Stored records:
* * * *
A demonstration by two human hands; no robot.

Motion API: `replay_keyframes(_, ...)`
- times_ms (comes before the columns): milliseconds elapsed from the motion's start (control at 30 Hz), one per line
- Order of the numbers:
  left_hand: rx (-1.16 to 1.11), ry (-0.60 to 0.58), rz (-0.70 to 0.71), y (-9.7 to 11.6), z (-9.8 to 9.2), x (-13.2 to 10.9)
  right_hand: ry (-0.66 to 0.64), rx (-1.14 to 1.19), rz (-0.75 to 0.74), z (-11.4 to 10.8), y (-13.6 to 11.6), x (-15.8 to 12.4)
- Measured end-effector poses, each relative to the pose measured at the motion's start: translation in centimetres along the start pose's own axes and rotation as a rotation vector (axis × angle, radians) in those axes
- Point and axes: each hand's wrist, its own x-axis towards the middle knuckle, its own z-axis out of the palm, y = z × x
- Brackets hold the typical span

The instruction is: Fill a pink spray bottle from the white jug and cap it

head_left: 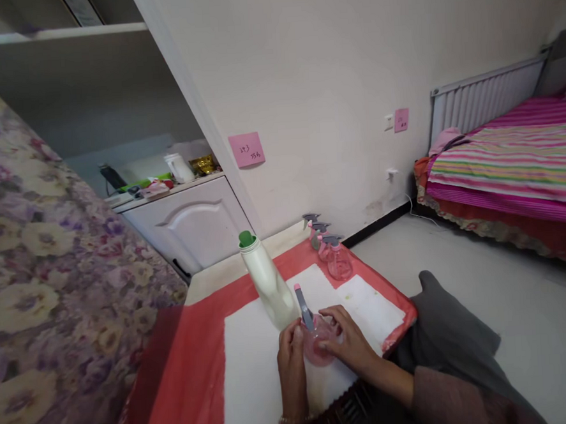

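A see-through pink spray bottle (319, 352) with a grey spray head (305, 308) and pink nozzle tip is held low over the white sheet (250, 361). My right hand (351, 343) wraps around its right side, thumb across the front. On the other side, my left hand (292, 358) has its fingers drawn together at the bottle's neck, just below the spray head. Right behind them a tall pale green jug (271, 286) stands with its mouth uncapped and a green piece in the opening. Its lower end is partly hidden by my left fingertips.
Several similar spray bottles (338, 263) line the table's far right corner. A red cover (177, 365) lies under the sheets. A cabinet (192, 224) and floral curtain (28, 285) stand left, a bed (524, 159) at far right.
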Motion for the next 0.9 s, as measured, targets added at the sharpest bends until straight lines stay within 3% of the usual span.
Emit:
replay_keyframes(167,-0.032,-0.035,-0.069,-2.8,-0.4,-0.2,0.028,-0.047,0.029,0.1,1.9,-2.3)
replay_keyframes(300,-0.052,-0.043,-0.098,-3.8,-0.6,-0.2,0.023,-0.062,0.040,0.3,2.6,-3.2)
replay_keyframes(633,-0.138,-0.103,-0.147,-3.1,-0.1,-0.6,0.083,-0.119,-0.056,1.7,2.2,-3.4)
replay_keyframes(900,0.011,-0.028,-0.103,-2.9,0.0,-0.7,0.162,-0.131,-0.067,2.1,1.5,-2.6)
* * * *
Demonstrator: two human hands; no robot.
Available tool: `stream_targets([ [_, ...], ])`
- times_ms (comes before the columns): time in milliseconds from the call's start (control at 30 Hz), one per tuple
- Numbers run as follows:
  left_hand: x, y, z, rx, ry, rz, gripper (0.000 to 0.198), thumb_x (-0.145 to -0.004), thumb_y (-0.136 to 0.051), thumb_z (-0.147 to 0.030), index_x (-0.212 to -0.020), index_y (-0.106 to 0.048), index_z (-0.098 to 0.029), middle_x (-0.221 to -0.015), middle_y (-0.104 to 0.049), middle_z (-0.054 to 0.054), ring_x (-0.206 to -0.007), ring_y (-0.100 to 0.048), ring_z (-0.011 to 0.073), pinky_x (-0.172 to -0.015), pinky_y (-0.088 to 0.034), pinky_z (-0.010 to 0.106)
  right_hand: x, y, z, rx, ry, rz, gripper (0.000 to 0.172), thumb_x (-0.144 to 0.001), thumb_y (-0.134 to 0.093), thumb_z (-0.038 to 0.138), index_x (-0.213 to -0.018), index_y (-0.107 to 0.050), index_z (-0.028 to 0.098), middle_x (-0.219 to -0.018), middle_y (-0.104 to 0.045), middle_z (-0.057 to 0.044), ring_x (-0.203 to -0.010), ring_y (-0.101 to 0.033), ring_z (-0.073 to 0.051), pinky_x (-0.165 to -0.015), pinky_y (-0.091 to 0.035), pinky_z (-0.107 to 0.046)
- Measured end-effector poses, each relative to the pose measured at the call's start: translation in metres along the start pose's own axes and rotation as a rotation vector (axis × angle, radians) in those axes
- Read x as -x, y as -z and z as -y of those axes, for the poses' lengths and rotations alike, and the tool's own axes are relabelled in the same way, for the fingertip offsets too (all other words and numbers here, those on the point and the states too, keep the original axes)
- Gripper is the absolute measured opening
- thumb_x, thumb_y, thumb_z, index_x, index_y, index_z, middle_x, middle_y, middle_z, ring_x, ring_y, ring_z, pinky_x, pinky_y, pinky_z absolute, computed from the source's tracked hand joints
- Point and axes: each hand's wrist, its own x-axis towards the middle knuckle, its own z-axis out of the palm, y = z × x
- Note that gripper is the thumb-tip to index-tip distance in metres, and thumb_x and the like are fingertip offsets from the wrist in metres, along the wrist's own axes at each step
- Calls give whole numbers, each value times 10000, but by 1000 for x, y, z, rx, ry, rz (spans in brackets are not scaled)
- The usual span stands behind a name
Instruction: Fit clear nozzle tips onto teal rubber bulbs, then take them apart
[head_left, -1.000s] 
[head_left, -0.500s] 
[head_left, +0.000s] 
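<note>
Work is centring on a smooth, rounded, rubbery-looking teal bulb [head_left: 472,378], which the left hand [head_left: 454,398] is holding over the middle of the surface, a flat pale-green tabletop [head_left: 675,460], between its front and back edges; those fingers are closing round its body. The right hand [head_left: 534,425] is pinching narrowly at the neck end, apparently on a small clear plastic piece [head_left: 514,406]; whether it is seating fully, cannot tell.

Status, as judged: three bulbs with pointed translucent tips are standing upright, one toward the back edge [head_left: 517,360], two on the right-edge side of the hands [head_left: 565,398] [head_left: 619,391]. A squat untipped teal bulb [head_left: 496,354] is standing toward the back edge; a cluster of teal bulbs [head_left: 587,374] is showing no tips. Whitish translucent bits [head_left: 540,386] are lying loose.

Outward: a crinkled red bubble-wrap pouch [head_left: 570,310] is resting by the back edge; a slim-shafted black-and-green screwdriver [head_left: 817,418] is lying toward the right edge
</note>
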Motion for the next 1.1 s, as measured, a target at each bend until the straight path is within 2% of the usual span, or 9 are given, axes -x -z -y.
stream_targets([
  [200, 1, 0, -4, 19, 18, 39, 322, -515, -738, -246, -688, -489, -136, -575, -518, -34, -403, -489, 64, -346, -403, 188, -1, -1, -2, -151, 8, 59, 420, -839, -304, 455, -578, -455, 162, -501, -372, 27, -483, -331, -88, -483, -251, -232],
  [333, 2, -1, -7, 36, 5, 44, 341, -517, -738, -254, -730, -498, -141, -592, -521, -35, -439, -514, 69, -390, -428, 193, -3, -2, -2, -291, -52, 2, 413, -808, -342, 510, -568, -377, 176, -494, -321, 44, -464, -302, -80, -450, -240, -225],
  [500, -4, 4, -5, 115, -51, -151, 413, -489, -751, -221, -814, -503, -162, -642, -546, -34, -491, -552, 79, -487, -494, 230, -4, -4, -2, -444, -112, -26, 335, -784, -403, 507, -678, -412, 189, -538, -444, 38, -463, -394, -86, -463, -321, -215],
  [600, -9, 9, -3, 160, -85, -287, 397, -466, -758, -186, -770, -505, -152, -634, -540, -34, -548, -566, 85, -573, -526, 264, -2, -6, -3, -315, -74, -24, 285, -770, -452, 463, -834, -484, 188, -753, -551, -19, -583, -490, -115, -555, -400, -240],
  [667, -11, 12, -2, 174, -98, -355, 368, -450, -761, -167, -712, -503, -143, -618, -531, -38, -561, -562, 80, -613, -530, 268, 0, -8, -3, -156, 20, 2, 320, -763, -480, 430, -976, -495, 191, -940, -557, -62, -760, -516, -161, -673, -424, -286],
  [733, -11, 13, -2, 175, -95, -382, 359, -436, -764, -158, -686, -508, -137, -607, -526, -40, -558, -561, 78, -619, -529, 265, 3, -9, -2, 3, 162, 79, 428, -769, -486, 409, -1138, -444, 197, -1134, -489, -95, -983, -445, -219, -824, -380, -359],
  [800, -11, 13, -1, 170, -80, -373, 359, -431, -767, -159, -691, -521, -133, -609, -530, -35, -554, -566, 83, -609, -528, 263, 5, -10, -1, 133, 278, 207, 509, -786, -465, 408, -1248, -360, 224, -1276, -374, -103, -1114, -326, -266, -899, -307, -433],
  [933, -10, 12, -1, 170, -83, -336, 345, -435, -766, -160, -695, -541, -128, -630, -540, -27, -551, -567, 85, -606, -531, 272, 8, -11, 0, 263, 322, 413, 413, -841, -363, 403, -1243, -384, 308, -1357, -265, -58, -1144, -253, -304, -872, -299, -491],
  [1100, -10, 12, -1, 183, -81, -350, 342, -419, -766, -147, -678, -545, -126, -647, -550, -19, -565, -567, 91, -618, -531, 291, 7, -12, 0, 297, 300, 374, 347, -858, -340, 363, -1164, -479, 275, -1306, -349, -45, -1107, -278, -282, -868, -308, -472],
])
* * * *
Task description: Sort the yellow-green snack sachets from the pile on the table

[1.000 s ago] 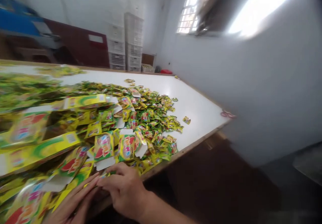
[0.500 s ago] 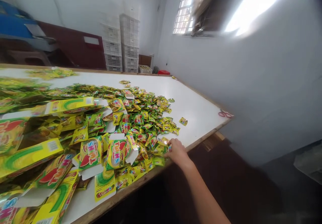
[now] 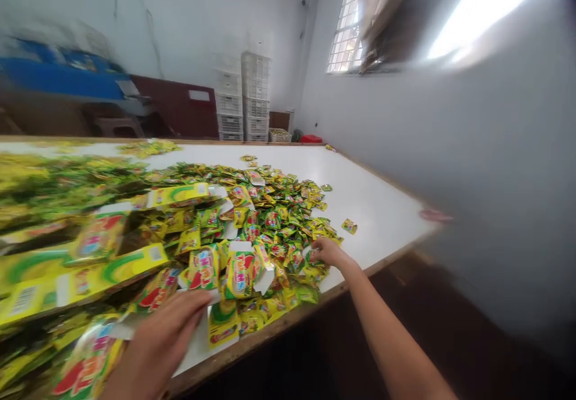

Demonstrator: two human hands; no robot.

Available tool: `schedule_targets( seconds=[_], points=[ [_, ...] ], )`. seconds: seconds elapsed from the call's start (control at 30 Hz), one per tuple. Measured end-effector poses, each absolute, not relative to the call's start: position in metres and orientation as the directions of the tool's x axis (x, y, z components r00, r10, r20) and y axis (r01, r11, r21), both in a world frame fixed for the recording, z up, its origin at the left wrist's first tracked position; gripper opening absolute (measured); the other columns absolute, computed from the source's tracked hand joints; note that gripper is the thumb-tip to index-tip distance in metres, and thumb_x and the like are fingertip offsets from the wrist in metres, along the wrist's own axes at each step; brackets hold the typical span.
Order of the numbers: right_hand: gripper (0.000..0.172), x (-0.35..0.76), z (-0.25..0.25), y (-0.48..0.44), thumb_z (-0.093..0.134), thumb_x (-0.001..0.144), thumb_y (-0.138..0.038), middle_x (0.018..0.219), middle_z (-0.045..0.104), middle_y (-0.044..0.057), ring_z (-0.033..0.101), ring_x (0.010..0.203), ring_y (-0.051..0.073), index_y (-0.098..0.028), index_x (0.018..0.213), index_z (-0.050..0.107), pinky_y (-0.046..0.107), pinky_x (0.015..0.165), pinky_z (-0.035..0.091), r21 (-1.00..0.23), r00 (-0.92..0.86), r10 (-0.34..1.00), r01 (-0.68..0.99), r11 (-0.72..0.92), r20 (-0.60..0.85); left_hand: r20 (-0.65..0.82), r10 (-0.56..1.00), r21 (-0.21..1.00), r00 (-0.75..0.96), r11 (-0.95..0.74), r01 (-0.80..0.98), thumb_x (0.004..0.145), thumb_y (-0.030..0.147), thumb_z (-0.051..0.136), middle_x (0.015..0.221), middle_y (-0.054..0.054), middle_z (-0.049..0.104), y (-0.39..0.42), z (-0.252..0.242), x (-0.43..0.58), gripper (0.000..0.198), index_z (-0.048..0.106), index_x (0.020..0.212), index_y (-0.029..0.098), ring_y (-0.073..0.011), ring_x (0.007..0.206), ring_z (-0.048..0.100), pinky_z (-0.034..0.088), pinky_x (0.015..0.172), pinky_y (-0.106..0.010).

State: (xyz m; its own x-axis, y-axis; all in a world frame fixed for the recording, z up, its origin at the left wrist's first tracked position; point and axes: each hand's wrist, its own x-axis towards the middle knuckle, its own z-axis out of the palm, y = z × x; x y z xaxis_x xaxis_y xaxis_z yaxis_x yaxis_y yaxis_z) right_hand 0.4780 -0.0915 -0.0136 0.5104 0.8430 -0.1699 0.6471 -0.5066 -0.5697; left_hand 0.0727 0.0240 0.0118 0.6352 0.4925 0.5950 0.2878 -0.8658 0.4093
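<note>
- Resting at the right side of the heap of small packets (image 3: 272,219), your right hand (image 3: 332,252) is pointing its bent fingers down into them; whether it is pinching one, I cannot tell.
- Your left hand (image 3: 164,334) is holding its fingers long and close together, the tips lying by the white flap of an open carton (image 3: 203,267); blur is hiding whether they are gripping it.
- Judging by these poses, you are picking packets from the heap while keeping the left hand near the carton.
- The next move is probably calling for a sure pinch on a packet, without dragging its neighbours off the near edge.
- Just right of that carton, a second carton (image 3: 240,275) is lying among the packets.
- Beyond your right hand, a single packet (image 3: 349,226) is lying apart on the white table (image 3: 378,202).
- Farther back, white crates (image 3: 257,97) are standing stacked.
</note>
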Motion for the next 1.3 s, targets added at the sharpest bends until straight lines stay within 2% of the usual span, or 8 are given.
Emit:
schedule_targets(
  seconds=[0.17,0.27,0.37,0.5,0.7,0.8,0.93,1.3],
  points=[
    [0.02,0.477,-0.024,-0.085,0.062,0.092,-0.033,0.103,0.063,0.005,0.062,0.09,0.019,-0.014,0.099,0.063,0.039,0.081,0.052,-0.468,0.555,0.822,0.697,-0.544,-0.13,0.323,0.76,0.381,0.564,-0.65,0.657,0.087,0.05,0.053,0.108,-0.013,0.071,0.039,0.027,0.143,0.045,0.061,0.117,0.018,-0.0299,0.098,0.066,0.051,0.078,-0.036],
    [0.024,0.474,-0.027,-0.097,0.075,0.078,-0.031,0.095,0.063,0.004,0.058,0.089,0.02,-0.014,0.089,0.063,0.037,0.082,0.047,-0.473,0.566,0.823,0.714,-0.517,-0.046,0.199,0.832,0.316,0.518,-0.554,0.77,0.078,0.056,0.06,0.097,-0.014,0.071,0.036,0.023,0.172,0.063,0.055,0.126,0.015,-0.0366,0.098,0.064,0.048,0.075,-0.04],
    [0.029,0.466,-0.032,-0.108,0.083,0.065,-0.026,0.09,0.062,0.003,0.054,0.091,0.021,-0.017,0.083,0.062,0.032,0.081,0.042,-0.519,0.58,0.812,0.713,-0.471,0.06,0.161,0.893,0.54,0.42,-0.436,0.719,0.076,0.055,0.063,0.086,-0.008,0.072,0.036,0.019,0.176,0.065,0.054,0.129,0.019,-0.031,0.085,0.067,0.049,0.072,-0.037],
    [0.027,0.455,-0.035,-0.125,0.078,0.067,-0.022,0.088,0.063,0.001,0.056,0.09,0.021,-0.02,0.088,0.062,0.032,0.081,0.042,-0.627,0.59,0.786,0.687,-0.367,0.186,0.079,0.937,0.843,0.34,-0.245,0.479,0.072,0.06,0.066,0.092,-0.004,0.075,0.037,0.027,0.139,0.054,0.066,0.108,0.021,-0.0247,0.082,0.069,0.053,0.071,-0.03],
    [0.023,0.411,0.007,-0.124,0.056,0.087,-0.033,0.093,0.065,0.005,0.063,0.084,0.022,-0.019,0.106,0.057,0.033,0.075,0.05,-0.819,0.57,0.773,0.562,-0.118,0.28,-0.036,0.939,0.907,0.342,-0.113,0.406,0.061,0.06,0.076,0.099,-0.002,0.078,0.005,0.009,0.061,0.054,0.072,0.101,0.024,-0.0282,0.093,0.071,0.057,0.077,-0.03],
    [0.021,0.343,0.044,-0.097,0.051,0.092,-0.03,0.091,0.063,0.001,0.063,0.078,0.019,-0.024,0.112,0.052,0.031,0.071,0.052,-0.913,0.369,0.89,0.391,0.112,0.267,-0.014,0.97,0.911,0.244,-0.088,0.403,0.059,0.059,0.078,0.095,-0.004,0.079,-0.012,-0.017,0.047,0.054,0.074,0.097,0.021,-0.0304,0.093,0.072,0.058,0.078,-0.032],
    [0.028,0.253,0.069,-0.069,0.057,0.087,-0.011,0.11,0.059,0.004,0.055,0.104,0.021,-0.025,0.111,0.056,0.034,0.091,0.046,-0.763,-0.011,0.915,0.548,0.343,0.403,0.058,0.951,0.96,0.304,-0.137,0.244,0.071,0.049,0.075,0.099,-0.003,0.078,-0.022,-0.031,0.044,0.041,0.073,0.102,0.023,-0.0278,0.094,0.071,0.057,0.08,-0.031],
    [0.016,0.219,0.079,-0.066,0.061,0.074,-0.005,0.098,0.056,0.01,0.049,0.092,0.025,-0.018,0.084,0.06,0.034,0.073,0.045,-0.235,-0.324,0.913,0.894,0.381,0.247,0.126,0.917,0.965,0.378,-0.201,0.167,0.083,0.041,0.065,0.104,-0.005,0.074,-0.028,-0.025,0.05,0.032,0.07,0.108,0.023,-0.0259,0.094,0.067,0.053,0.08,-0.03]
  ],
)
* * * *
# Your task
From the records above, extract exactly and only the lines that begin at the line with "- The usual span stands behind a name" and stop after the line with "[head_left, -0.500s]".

# Response for this exercise
- The usual span stands behind a name
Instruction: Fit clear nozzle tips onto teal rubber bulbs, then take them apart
[head_left, -1.000s] 
[head_left, -0.500s] 

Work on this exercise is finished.